_EXERCISE BRIEF_
With no additions or omissions, print the listing that follows.

::::::::::

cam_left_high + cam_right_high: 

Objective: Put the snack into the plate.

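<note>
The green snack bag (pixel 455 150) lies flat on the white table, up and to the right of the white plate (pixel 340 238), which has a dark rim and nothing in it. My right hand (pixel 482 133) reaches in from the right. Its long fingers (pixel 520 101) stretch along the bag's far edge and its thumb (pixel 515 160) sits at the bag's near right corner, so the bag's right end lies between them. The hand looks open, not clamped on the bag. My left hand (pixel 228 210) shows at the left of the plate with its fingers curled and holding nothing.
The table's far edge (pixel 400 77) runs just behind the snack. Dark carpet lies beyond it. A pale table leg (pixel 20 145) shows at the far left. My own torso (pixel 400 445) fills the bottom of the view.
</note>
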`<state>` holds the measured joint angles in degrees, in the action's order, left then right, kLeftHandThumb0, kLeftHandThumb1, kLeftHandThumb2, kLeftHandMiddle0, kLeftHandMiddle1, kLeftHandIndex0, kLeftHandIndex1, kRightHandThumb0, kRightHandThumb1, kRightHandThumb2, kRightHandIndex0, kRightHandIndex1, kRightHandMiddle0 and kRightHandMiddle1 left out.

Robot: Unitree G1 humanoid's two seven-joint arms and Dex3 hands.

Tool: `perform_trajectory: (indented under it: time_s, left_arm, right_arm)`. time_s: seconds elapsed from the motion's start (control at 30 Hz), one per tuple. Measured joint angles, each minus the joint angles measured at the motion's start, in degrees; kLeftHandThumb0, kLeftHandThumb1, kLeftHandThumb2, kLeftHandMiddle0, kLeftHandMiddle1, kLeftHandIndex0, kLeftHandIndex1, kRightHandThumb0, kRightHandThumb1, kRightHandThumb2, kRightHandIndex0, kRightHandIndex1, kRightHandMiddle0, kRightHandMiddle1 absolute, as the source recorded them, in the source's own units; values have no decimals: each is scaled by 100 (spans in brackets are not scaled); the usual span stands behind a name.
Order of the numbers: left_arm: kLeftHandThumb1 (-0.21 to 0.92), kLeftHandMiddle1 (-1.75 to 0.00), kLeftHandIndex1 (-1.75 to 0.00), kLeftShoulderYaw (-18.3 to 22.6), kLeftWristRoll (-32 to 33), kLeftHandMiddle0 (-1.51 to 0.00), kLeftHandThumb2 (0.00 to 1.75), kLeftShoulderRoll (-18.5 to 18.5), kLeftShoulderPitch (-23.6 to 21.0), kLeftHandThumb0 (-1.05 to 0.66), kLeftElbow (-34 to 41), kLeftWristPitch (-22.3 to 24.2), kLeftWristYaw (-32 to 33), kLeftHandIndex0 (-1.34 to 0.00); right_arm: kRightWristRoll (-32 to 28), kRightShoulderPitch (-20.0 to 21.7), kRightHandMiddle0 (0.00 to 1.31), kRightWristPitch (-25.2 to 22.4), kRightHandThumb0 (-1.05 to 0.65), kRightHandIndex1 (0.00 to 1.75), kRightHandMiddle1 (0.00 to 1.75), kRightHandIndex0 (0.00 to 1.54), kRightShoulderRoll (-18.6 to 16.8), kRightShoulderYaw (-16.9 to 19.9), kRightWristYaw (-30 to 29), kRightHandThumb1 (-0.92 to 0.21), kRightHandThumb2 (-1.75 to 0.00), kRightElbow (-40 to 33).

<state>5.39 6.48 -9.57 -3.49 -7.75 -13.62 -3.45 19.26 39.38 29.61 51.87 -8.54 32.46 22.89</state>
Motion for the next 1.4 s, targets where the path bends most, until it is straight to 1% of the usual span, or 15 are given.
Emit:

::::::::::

_WRITTEN ANSWER_
cam_left_high + cam_right_high: 

Objective: Put the snack into the plate.

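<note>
The green snack bag (pixel 455 150) lies flat on the white table, up and to the right of the white plate (pixel 340 238), which has a dark rim and nothing in it. My right hand (pixel 482 133) reaches in from the right. Its long fingers (pixel 520 101) stretch along the bag's far edge and its thumb (pixel 515 160) sits at the bag's near right corner, so the bag's right end lies between them. The hand looks open, not clamped on the bag. My left hand (pixel 228 210) shows at the left of the plate with its fingers curled and holding nothing.
The table's far edge (pixel 400 77) runs just behind the snack. Dark carpet lies beyond it. A pale table leg (pixel 20 145) shows at the far left. My own torso (pixel 400 445) fills the bottom of the view.
</note>
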`<state>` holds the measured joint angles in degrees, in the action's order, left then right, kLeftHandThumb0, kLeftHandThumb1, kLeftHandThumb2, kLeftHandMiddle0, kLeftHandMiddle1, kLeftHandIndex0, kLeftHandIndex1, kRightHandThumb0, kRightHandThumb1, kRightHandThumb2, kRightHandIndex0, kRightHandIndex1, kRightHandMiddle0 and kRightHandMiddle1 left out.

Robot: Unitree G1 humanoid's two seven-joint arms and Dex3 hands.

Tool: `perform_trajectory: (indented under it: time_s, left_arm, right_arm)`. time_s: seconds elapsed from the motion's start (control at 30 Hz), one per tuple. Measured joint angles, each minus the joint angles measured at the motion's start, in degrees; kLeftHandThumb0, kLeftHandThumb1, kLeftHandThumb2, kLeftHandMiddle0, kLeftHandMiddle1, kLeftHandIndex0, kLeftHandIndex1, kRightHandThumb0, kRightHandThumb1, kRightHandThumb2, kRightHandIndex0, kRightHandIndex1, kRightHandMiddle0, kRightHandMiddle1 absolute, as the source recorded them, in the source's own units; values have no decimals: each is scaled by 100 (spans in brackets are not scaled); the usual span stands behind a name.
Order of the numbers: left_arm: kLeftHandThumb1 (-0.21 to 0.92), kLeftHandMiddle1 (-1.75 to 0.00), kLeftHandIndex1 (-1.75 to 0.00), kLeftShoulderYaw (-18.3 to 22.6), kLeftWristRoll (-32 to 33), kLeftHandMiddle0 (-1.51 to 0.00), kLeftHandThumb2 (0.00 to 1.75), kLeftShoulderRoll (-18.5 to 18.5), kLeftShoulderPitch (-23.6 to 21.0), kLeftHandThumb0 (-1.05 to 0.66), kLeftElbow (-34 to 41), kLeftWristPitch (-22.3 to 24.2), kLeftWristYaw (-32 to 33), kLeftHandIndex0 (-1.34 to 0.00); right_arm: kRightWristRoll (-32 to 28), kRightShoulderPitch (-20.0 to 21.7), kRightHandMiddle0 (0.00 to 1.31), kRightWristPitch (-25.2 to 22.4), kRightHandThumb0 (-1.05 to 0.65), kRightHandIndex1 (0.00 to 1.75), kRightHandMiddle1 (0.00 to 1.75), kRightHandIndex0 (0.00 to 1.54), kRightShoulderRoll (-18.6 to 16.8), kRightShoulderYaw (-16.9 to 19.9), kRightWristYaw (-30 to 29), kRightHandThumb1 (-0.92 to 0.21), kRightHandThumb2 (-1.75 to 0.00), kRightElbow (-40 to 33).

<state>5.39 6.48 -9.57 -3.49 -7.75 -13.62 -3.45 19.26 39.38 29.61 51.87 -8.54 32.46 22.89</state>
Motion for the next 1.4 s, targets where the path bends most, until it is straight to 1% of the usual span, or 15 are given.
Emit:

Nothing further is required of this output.